Alexander
Elle entre dans mon bureau, Mademoiselle Brunel, et je lui fais signe de s'asseoir d'un geste sec. La chaise en face de moi l'attend, froide, comme tout le reste ici. Je vais pas tourner autour du pot – quelques questions, directes, précises, puis je trancherai dans un jour ou deux. Mon père n' est plus là pour tenir les rêves, mais son ombre plan encore.
Je lui balancerai mon ressenti, comme toujours, avant de signer quoi que ce soit. Un CV, ça se truque, mais pas chez nous. Mes détectives fouillent tout – stages, écoles, passés louches.

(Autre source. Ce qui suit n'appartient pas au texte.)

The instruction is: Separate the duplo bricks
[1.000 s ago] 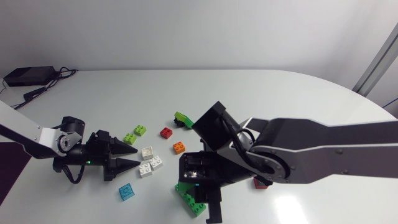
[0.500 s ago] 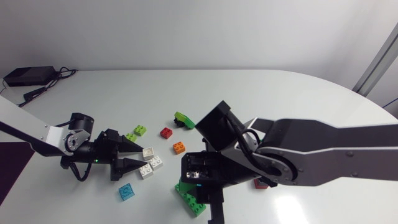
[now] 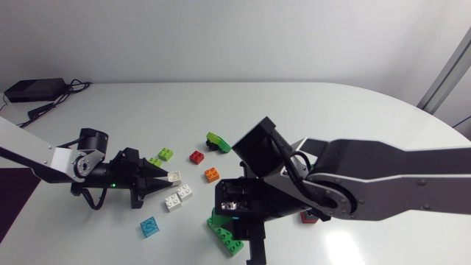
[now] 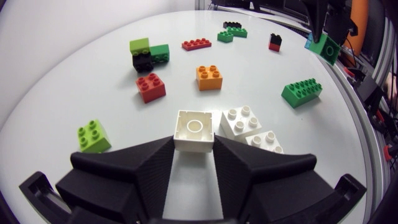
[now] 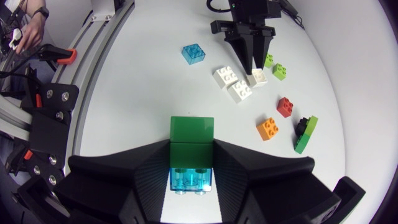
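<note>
L gripper (image 4: 194, 146): matte blk wedge fingers clamped on a white brick (image 4: 194, 130) from 2 sides, low over the table (image 3: 331, 118), L of centre.
White brick: glossy plastic, square, open underside w/ one round tube facing up.
Loose whites (image 4: 241, 120): two 2x2s, round studs up, side by side flat on the table, just beside the gripped brick.
R gripper (image 5: 191, 149): broad blk fingers closed on a stacked pair (image 5: 191, 140), one finger each side.
Stacked pair: smooth opaque green block joined to a see-through blue block (image 5: 191, 179); not yet apart.
Long green brick (image 4: 301, 92): 2x4, studs up, flat on the table near the R gripper.
Small singles: lime brick (image 4: 91, 135), red brick (image 4: 151, 86), orange brick (image 4: 209, 77), all 2x2 w/ studs up, spaced apart around the whites.
Pale blue brick (image 3: 150, 227): square, lies alone on the table, near the L gripper.
Table: smooth white top, rounded edge, slight sheen.
</note>
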You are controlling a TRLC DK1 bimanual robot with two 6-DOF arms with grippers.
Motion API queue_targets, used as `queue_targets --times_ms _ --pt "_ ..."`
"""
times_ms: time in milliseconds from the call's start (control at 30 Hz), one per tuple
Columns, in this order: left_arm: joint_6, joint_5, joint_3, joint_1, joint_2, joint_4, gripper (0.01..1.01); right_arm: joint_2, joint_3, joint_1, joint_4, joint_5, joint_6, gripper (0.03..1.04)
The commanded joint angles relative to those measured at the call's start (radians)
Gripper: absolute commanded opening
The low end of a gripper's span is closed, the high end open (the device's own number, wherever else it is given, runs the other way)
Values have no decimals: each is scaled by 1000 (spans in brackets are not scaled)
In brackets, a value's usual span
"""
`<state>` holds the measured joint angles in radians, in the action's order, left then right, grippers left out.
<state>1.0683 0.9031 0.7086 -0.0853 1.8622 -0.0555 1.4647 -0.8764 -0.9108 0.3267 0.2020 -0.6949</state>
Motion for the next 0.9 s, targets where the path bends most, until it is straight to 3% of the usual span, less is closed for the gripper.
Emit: queue_targets --times_ms 0,33,167,333,467,867 --pt "13 -36 20 -21 -109 28 254 -20 34 -3 5 -6 15 285" --pt "36 -52 45 -25 -140 69 251 -21 37 -3 5 -6 15 285" --pt "297 -141 203 -27 -232 416 246 -24 48 -3 0 -4 18 285" --pt "495 -348 308 56 -284 599 246 -32 66 -2 -12 -4 25 285" --pt "570 -510 358 150 -278 711 246 -49 76 1 -11 -4 25 285" --pt "765 -894 255 340 -285 666 246 -81 123 30 -35 4 12 287"
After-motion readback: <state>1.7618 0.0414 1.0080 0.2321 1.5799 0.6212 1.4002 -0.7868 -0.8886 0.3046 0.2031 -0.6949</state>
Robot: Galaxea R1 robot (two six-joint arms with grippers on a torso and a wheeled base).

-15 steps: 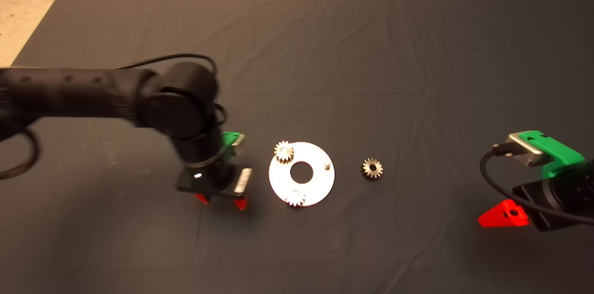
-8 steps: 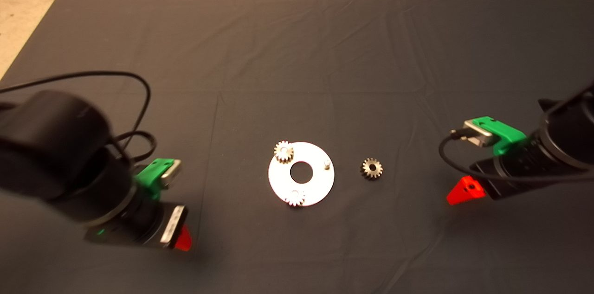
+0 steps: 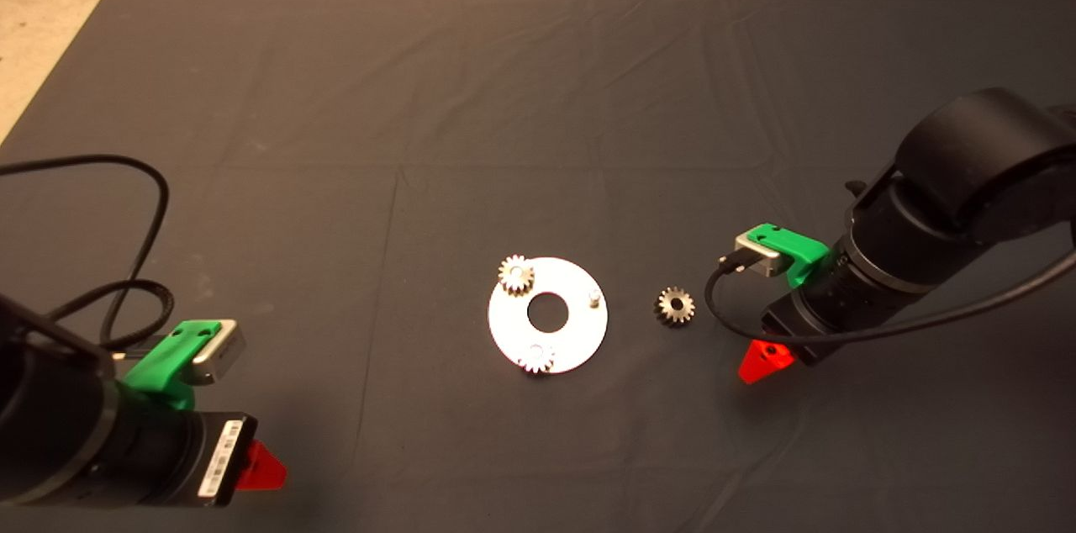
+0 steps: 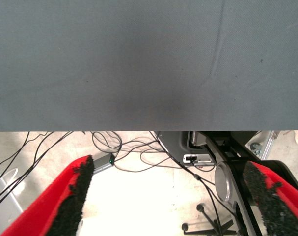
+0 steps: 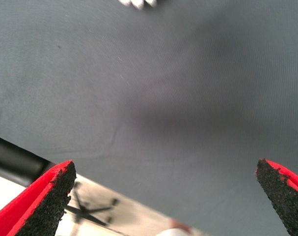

Rien ne passe entre les mailles.
Elle a tenu le coup jusque-là, mais on verra si elle craque face à moi.
« Voulez-vous un café ? » je lâche, histoire de briser la glace – ou de la tester encore.
Elle hésite, une seconde de trop, puis se redresse d'un coup, ses yeux bleus plantés dans les miens.« Volontiers. »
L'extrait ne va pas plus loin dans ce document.